- Requirement
Look through the records below for the word "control". Report how many lines have it, and only that number.

Dataset items:

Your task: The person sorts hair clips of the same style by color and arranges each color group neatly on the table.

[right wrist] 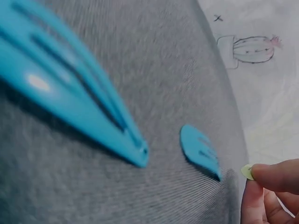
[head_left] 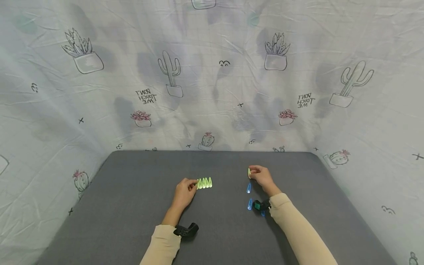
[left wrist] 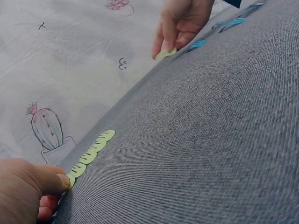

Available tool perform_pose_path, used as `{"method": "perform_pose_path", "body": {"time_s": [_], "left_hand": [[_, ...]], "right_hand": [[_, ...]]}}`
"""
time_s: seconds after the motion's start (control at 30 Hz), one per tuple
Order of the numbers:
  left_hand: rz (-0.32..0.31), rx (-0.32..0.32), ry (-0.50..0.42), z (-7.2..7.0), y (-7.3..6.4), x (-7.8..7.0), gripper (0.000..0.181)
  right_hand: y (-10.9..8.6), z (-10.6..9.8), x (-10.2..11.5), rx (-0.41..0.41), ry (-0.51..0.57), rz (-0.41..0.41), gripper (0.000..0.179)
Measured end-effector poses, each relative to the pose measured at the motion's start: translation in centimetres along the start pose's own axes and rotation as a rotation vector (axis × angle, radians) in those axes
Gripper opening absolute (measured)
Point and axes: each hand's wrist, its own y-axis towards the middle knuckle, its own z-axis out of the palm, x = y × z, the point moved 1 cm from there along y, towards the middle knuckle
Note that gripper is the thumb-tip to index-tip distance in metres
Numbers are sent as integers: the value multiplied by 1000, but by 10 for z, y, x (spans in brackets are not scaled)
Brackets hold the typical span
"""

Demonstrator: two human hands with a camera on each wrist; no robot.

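Observation:
Several yellow-green snap hair clips (head_left: 204,183) stand side by side in a short row on the grey table. My left hand (head_left: 184,192) is at the row's left end, thumb and finger pinching the end clip (left wrist: 71,181). To the right, my right hand (head_left: 262,176) pinches another yellow-green hair clip (head_left: 249,173) between thumb and fingertips. Just nearer than that clip lies a blue hair clip (head_left: 248,188), with a second blue clip (head_left: 250,204) closer still. A further blue clip (head_left: 263,213) is partly hidden by the right wrist's camera.
The grey cloth-like tabletop (head_left: 218,235) spreads under both arms. Behind and at the sides hangs a pale curtain (head_left: 205,84) printed with potted cacti. Black wrist cameras (head_left: 186,230) sit over the beige sleeves (head_left: 162,243).

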Motion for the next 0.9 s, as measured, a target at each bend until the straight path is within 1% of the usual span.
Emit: {"method": "perform_pose_path", "body": {"time_s": [0.27, 0.5, 0.67, 0.73, 0.9], "left_hand": [[-4, -7, 4, 0, 0, -1, 16], [5, -20, 0, 0, -2, -1, 16], [2, -15, 5, -1, -1, -2, 16], [3, -17, 7, -1, -1, -2, 16], [12, -25, 12, 0, -1, -2, 16]], "right_hand": [[-11, 0, 9, 57, 135, -41, 38], [-28, 10, 22, 133, 217, -108, 39], [-39, 22, 26, 171, 238, -114, 37], [-43, 27, 27, 175, 238, -110, 36], [-51, 41, 30, 180, 244, -130, 38]]}}
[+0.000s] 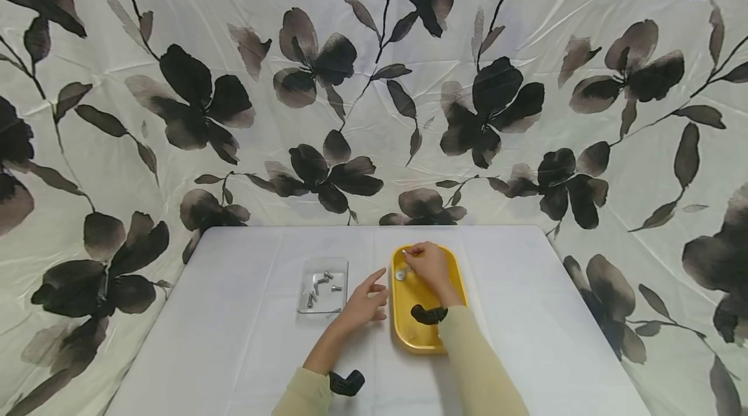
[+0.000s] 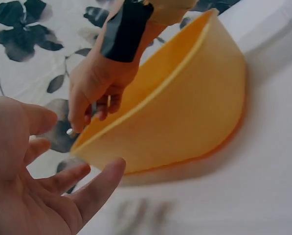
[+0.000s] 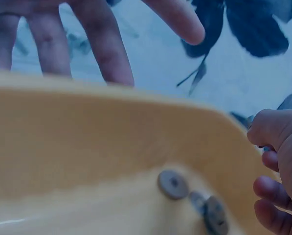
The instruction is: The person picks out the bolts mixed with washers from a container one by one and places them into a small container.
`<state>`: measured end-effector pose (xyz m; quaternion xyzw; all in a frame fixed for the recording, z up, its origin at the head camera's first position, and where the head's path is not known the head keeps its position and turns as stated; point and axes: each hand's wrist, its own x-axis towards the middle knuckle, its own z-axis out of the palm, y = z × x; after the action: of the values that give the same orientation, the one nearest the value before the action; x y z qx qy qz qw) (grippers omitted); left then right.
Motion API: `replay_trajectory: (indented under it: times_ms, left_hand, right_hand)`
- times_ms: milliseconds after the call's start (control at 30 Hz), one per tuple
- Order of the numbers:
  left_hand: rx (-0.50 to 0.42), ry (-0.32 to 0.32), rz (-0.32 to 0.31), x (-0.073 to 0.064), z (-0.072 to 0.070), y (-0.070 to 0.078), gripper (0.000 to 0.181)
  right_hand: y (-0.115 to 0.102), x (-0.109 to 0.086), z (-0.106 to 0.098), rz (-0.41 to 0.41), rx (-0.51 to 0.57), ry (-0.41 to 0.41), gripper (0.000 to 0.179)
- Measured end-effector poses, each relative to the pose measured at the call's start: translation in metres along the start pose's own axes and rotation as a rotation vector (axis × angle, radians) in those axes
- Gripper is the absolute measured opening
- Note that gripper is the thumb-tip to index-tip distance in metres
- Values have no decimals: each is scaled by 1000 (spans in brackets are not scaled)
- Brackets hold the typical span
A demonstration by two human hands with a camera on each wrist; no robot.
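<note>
My right hand (image 1: 429, 265) is over the far left part of a deep yellow tray (image 1: 417, 342). Between its thumb and fingertip it pinches a small pale, shiny piece (image 2: 70, 131), mostly covered by the fingers, so its kind is unclear. Inside the tray, below that hand, lie round metal washers (image 3: 173, 184), two clearly visible, with a smaller shiny piece (image 3: 197, 200) between them. Just left of the tray is my left hand (image 1: 365, 304), its fingers spread and holding nothing; in the left wrist view they are apart from the tray's wall.
A clear square container (image 1: 300, 286) with several metal screws (image 1: 336, 288) stands left of the left hand. Both stand on a table with a white cloth (image 1: 234, 338). Behind it hangs a flower-patterned sheet (image 1: 421, 117). Each wrist wears a black strap-on mount (image 1: 347, 383).
</note>
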<state>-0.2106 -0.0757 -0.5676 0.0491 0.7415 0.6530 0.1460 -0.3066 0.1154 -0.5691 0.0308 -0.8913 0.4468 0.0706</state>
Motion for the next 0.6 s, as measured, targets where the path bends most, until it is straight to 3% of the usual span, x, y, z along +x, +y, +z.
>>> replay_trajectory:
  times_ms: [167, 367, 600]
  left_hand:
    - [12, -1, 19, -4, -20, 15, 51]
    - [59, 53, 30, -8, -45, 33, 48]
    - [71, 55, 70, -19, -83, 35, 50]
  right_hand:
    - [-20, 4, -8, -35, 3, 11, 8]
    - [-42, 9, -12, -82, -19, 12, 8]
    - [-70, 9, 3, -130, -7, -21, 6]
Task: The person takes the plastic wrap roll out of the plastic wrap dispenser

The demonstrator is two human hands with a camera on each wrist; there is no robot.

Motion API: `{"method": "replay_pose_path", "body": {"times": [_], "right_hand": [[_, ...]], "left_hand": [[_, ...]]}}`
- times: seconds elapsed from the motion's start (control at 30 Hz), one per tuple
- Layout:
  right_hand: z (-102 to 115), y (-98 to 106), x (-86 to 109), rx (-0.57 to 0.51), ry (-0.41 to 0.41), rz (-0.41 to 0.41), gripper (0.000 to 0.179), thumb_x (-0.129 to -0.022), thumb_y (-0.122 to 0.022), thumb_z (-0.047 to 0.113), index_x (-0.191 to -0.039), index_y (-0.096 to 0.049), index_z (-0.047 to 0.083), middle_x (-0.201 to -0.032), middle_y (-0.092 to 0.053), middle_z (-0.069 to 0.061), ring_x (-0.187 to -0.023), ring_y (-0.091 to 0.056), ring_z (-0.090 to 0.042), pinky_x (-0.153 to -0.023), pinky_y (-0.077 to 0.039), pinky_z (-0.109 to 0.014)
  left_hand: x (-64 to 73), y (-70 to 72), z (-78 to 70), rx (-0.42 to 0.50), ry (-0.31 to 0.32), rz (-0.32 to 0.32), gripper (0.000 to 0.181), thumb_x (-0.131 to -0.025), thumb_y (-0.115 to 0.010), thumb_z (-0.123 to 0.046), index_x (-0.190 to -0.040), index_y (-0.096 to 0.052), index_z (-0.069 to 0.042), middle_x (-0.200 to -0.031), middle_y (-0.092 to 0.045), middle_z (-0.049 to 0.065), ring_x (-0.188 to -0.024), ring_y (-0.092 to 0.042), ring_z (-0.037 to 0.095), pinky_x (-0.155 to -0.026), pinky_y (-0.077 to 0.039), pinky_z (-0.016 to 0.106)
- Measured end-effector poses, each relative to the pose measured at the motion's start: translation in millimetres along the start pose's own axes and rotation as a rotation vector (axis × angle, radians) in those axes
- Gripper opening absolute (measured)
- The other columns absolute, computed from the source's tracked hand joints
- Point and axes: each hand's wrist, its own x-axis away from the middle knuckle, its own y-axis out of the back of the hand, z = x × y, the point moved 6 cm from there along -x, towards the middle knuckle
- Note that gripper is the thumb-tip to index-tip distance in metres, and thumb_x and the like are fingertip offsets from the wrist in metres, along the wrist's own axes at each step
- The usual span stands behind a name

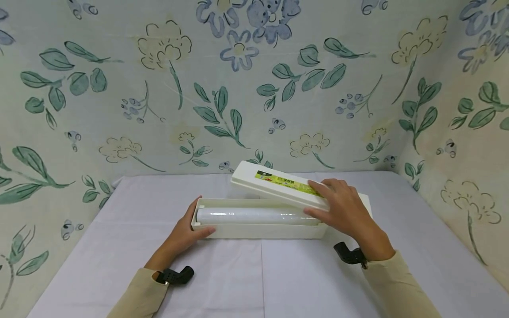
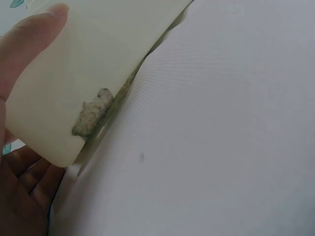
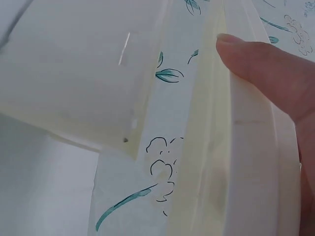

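Note:
A long white box [image 1: 262, 232] lies lengthwise on the table in the head view, with a roll of clear plastic wrap [image 1: 254, 215] inside it. My left hand [image 1: 184, 234] grips the box's left end, thumb along the front; the left wrist view shows that thumb [image 2: 37, 37] on the box's pale face, near a patch of grey residue. My right hand [image 1: 343, 208] holds the white lid [image 1: 246, 174], which bears a yellow-green label [image 1: 284, 182]. Tilted, the lid hangs above and behind the box's right part. In the right wrist view, my thumb [image 3: 261, 71] presses the lid's edge.
A white cloth [image 1: 159, 190] covers the table, with a crease running down its front. Behind and at the sides hangs floral fabric [image 1: 238, 150]. Black wrist cameras sit on the left wrist [image 1: 175, 276] and the right wrist [image 1: 350, 255].

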Motion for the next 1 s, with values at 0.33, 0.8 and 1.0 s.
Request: {"method": "replay_pose_path", "body": {"times": [0.33,0.8,1.0], "right_hand": [[-8.9,3.5,1.7,0.015,-0.032,-0.014,0.074,-0.078,-0.074,0.052,-0.14,-0.053,0.017,-0.125,-0.055,-0.019,-0.108,-0.05,-0.04,-0.083,-0.043,-0.058],[-16.5,10.2,0.5,0.025,-0.046,-0.028,0.074,-0.077,-0.077,0.049,-0.139,-0.054,0.015,-0.123,-0.056,-0.021,-0.106,-0.05,-0.041,-0.081,-0.042,-0.058],[-22.4,13.9,1.5,0.04,-0.06,-0.041,0.076,-0.073,-0.08,0.049,-0.136,-0.056,0.014,-0.121,-0.057,-0.022,-0.106,-0.052,-0.041,-0.079,-0.042,-0.058]], "left_hand": [[-0.8,0.1,0.0,-0.011,0.0,-0.006,0.103,-0.078,-0.079,-0.042,-0.155,-0.011,-0.027,-0.146,-0.04,0.009,-0.124,-0.047,0.03,-0.101,-0.038,0.056],[-0.3,1.7,-0.8,-0.015,-0.006,-0.013,0.103,-0.078,-0.078,-0.042,-0.155,-0.011,-0.026,-0.146,-0.04,0.01,-0.123,-0.047,0.03,-0.102,-0.037,0.057],[-0.9,1.0,1.1,-0.015,0.003,-0.008,0.104,-0.078,-0.079,-0.043,-0.155,-0.011,-0.027,-0.146,-0.04,0.008,-0.123,-0.047,0.03,-0.102,-0.037,0.056]]}}
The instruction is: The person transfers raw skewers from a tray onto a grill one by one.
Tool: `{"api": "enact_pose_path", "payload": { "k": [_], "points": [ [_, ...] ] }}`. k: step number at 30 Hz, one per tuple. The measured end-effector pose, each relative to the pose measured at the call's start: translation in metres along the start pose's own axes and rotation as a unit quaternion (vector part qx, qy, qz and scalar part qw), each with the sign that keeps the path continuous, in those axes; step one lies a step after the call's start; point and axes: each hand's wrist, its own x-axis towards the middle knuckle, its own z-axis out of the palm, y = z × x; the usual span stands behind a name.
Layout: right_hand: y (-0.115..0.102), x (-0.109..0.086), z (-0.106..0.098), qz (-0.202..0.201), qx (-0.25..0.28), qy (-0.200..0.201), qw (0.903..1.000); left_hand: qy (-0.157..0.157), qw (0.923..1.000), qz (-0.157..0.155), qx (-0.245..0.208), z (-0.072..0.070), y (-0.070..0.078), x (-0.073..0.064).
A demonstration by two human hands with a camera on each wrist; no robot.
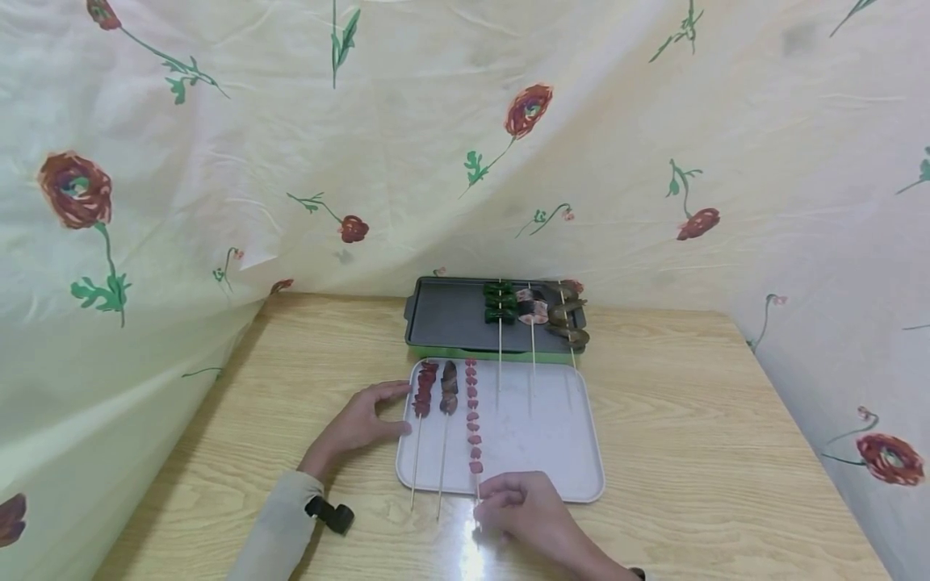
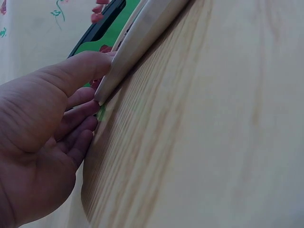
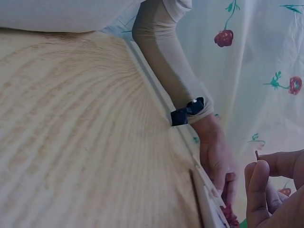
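My right hand [image 1: 526, 516] pinches the lower stick of a skewer of small pink meat pieces [image 1: 473, 415] between thumb and forefinger, above the front edge of the white tray [image 1: 538, 452]. The stick's end [image 3: 257, 155] pokes out past the fingertips in the right wrist view. At the tray's left rim, my left hand [image 1: 363, 420] rests with thumb and fingers spread apart, touching the edge. Two other skewers lie on the tray's left part: one of dark red meat [image 1: 423, 391], one of brownish pieces [image 1: 449, 391].
Behind the tray stands a dark griddle [image 1: 450, 315] with a green base. Across its right part lie a green vegetable skewer [image 1: 500, 303], a black-and-pink one [image 1: 532, 308] and a brown one [image 1: 567, 316], sticks reaching over the tray. A flowered cloth [image 1: 407, 161] hangs around the wooden table [image 1: 690, 420].
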Motion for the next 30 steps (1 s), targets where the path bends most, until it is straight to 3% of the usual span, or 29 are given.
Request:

- Response to this exercise
3